Adam Tod Brown: it’s absolutely correct though. That is what you need to think about. If you’re on the other side and you know your side passes something that the other side is like, Hey, that could be used to hurt Americans. Your response should not be, yeah, but not me, not this American, other Americans it’ll come around full circle and hurt you someday too.

Connor McSpadden: Yeah, this applies to like, you know the imperial boomerang overseas too. You know, it’s like, well, they tried it out in Gaza and now we’re doing it in Chicago.

Adam Tod Brown: exactly. And the program in question is known as iCop,

Connor McSpadden: Which, this just hearkens back to that era from like 2004 to 2008, where the only way to make people know that your brand was a cool technology brand was to just put a lowercase eye in front of it. And even if you didn’t have a lowercase eye technology, but you could do that shit for, you could be the fucking eye candy and it just a box of candy.

 It was I everything.

Adam Tod Brown: Yeah. And there’s no reason for the I to be lowercase in this acronym, but it is. It absolutely is.

Connor McSpadden: they do that on their official media and shit. That’s so lame.

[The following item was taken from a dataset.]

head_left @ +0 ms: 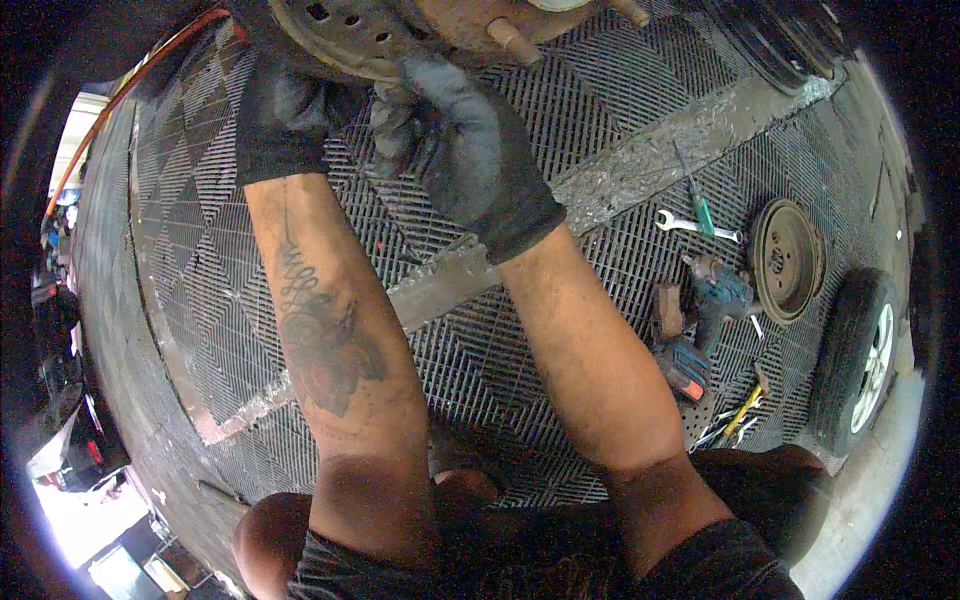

Adam Tod Brown: And it’s not like the, I stands for if or something like that.

Connor McSpadden: Yeah. That’s not, it doesn’t stand for a small word,

Adam Tod Brown: It stands for Internet Covert Operations Program. That should all be caps. That should all be caps.

Connor McSpadden: so it’s got the lame little two thousands eye thing and the word cop in it. 

Adam Tod Brown: Yeah, I

hope they pitched it with one of those old school iPod ads with just the white silhouette dancing against the solid color background.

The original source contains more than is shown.